- Founder and CEO, SANLUIS Corporación S.A. de C.V (Automotive Parts)
Born Mexico City, Mexico, 1937. BSc. Engineering, Universidad Nacional Autónoma de México (1958); MBA, Harvard Business School (1961).
“A company is not made solely by one man. He alone cannot be the leader, the visionary, the one making contacts, the one who opens the doors and establishes the course of the company.”

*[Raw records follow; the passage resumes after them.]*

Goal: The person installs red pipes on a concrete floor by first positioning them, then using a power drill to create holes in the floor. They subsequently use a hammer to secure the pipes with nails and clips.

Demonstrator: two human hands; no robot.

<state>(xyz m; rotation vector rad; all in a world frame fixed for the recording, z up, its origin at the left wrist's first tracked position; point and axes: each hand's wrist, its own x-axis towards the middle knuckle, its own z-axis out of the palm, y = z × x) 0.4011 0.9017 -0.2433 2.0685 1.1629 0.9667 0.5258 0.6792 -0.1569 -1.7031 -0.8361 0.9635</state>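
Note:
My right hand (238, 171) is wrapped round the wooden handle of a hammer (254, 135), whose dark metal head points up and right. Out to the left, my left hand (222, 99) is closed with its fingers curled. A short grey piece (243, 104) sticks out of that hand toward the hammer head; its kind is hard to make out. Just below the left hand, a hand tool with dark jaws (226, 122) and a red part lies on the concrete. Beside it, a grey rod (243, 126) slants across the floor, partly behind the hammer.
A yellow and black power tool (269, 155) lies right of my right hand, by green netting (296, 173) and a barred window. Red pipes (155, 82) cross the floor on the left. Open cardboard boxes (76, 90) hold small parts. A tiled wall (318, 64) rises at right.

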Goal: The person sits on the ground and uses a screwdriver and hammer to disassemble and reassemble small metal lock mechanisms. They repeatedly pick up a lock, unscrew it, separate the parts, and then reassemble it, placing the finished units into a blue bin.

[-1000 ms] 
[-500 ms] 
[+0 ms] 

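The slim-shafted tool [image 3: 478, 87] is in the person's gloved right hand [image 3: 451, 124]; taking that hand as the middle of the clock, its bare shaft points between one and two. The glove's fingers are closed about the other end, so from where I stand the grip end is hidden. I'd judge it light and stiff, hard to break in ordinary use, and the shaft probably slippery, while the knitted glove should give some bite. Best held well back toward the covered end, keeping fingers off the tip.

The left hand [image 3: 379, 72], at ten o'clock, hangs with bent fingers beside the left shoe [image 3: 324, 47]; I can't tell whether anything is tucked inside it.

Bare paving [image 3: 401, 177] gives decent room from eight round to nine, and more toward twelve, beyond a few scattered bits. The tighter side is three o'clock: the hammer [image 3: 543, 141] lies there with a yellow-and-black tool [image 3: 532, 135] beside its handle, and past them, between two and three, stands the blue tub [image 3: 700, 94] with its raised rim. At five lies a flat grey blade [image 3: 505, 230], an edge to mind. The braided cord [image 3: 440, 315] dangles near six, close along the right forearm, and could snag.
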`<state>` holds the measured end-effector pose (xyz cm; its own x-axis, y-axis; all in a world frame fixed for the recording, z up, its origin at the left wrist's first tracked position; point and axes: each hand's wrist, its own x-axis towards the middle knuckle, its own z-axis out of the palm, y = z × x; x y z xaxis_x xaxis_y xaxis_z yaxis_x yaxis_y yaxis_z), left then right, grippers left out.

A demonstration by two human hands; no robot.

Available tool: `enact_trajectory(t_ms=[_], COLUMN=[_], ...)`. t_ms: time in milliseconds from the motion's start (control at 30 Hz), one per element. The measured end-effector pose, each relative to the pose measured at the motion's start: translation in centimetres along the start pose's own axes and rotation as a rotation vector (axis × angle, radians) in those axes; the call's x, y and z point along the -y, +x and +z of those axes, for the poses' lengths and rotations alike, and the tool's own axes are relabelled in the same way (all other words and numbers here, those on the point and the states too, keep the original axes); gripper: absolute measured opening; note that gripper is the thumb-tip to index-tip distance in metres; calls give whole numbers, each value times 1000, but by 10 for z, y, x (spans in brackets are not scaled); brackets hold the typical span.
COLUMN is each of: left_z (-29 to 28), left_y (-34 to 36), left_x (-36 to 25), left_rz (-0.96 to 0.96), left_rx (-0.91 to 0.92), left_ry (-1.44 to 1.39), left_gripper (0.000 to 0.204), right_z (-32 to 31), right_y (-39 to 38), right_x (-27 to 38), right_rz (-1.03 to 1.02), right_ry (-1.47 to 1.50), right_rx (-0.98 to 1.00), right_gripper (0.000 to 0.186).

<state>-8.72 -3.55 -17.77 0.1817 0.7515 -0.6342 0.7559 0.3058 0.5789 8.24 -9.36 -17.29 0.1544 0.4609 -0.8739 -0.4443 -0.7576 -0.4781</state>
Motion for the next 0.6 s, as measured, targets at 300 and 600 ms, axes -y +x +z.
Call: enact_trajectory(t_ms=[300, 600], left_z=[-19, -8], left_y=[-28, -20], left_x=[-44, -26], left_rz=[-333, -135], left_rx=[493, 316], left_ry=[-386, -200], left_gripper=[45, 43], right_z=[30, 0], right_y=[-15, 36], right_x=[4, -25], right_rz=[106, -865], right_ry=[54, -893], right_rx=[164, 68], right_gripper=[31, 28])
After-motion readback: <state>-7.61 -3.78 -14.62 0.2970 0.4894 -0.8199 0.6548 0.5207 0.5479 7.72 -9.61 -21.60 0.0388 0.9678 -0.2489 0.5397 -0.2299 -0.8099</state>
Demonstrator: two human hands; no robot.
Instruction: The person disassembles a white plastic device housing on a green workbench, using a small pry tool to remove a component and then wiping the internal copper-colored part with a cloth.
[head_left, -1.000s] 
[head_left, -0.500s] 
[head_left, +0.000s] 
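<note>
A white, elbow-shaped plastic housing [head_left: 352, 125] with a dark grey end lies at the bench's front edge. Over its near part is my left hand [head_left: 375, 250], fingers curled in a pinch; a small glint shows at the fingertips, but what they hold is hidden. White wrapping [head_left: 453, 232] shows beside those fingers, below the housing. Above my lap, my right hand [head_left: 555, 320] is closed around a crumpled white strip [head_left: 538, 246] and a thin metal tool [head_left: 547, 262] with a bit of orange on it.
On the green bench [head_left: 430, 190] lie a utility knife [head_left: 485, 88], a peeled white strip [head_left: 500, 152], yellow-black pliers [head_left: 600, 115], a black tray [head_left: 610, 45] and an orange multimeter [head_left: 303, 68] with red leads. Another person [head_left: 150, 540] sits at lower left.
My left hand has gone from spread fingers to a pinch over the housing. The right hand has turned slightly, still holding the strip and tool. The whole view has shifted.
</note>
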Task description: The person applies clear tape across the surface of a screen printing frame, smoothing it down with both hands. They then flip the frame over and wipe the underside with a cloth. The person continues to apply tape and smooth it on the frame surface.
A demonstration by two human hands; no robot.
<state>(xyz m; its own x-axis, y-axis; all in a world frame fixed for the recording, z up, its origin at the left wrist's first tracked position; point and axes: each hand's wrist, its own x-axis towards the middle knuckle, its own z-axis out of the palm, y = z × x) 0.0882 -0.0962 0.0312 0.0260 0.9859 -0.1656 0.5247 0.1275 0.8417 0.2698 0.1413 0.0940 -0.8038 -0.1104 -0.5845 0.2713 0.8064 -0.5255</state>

Antonio Madero, Founder, Chairman, and CEO of Sanluis Corporación S.A. de C.V. (now Rassini, S.A.B. de C.V.), frames his interview in terms of the broad political, financial, and economic context in Mexico during the 1980s and 1990s. After graduating in 1958 from the Universidad Nacional Autónoma de México with a BSc in Engineering, he was admitted to the Harvard Business School and graduated with an MBA in 1961. Seven years later, after several promotions at the US-based chemical company DuPont, he was offered the position of Director General at a small Mexican mining company called Peñoles. He retained that position until 1978, when he left to invest in other sectors, but eventually turned to automobile parts—a sector in which Mexico aspired to compete on an international scale—in 1985 when Mexico joined the World Trade Organization. With the clear goal of establishing an auto parts business built on superior technology, innovation, high quality, and superior service to customers, he established a Research and Development Center in Plymouth, Michigan, and shortly thereafter began to export to Jeep, Chrysler, Ford and General Motors. Madero describes in the interview how he successfully navigated the global financial crisis in 2009, which left two of his major purchasers, GM and Chrysler, bankrupt. In 2013 the Sanluis Corporación S.A. de C.V. received the Supplier of the Year award by GM, the only Mexican company to ever to do so. Madero attributes much of his success to his education, which inspired him to create the Fundación México en Harvard in 1989, which has allowed more than 800 students to attend Harvard from Mexico. He also discusses how he played a role in the creation of the David Rockefeller Center for Latin American Studies at Harvard in 1994.